▶ **What you need to do**
Write out all the data again, exactly.

▶ **Recorded information**
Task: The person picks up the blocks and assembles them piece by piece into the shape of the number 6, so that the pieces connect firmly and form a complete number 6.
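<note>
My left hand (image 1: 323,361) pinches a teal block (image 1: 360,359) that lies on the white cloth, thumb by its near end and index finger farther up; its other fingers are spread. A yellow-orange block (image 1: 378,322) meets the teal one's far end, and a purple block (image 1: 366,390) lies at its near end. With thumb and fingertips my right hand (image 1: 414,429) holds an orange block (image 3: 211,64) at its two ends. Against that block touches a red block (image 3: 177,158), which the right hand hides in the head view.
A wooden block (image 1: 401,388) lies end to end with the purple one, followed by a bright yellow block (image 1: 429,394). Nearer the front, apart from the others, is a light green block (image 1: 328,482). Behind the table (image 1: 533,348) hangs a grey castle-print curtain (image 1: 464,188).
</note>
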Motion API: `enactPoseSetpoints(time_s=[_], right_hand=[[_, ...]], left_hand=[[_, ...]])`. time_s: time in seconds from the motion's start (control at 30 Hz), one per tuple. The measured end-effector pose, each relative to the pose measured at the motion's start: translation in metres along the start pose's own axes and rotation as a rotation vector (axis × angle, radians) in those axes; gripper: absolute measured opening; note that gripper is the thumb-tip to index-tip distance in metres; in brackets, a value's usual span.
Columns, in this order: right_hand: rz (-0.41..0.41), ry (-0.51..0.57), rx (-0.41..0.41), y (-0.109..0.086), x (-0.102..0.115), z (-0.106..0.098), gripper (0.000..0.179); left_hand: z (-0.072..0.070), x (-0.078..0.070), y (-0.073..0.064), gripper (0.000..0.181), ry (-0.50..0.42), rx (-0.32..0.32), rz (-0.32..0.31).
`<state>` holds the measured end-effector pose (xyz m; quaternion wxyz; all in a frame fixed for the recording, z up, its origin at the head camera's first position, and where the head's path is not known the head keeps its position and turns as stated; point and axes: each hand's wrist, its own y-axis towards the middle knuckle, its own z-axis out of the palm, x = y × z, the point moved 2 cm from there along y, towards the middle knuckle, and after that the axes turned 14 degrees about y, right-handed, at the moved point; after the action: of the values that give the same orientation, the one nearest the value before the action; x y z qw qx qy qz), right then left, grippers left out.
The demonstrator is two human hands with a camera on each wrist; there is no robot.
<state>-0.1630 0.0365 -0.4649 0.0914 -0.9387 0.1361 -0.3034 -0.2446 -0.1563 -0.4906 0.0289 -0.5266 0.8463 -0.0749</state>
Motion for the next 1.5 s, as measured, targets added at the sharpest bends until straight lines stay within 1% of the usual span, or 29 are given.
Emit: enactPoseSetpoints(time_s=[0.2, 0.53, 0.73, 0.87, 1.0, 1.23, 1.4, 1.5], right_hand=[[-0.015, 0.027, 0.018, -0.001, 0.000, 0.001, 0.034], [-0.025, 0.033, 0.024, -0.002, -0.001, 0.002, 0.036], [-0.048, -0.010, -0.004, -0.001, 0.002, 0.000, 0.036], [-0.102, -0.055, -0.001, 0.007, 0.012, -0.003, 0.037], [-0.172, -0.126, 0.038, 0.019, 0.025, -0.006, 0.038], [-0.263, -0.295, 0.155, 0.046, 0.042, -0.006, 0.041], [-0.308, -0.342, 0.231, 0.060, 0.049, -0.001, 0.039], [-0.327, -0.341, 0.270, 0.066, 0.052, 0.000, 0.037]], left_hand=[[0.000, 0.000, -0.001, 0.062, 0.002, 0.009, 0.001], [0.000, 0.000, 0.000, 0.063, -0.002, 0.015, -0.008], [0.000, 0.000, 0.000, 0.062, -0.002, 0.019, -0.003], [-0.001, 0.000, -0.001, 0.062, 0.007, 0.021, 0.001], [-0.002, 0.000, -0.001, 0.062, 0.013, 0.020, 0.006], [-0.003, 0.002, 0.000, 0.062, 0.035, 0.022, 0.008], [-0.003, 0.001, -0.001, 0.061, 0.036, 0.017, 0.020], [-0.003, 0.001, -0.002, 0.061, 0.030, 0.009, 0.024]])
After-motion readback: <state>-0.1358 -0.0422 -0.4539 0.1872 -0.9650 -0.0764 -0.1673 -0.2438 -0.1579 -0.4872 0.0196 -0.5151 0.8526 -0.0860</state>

▶ **Response to the task**
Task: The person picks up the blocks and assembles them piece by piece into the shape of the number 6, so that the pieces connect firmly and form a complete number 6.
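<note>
My left hand (image 1: 323,361) pinches a teal block (image 1: 360,359) that lies on the white cloth, thumb by its near end and index finger farther up; its other fingers are spread. A yellow-orange block (image 1: 378,322) meets the teal one's far end, and a purple block (image 1: 366,390) lies at its near end. With thumb and fingertips my right hand (image 1: 414,429) holds an orange block (image 3: 211,64) at its two ends. Against that block touches a red block (image 3: 177,158), which the right hand hides in the head view.
A wooden block (image 1: 401,388) lies end to end with the purple one, followed by a bright yellow block (image 1: 429,394). Nearer the front, apart from the others, is a light green block (image 1: 328,482). Behind the table (image 1: 533,348) hangs a grey castle-print curtain (image 1: 464,188).
</note>
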Motion API: `enactPoseSetpoints(time_s=[_], right_hand=[[_, ...]], left_hand=[[_, ...]])`. time_s: time in seconds from the motion's start (control at 30 Hz), one per tuple. The measured end-effector pose, each relative to the pose measured at the motion's start: translation in metres along the start pose's own axes and rotation as a rotation vector (axis × angle, radians) in those axes; gripper: absolute measured opening; note that gripper is the thumb-tip to index-tip distance in metres; in brackets, a value's usual span.
Columns, in this order: right_hand: rz (-0.41..0.41), ry (-0.51..0.57), rx (-0.41..0.41), y (-0.109..0.086), x (-0.102..0.115), z (-0.106..0.098), gripper (0.000..0.179); left_hand: z (-0.072..0.070), x (-0.078..0.070), y (-0.073..0.064), gripper (0.000..0.181), ry (-0.50..0.42), rx (-0.32..0.32), rz (-0.32..0.31).
`<state>` holds the measured end-effector pose (xyz m; quaternion wxyz; all in a frame fixed for the recording, z up, its origin at the head camera's first position, and where the head's path is not known the head keeps its position and turns as stated; point and axes: each hand's wrist, its own y-axis towards the middle knuckle, its own z-axis out of the palm, x = y × z, the point moved 2 cm from there along y, towards the middle knuckle, and after that the axes turned 14 degrees about y, right-handed, at the moved point; after the action: of the values that give the same orientation, the one nearest the value before the action; x y z qw qx qy qz), right then left, grippers left out.
The demonstrator is two human hands with a camera on each wrist; there is no robot.
<state>-0.1630 0.0365 -0.4649 0.0914 -0.9387 0.1361 -0.3034 -0.2446 -0.1563 -0.4906 0.0289 -0.5266 0.8463 -0.0749</state>
Motion for the next 1.5 s, as measured, targets added at the sharpest bends until straight lines stay within 1% of the usual span, or 29 are given.
Emit: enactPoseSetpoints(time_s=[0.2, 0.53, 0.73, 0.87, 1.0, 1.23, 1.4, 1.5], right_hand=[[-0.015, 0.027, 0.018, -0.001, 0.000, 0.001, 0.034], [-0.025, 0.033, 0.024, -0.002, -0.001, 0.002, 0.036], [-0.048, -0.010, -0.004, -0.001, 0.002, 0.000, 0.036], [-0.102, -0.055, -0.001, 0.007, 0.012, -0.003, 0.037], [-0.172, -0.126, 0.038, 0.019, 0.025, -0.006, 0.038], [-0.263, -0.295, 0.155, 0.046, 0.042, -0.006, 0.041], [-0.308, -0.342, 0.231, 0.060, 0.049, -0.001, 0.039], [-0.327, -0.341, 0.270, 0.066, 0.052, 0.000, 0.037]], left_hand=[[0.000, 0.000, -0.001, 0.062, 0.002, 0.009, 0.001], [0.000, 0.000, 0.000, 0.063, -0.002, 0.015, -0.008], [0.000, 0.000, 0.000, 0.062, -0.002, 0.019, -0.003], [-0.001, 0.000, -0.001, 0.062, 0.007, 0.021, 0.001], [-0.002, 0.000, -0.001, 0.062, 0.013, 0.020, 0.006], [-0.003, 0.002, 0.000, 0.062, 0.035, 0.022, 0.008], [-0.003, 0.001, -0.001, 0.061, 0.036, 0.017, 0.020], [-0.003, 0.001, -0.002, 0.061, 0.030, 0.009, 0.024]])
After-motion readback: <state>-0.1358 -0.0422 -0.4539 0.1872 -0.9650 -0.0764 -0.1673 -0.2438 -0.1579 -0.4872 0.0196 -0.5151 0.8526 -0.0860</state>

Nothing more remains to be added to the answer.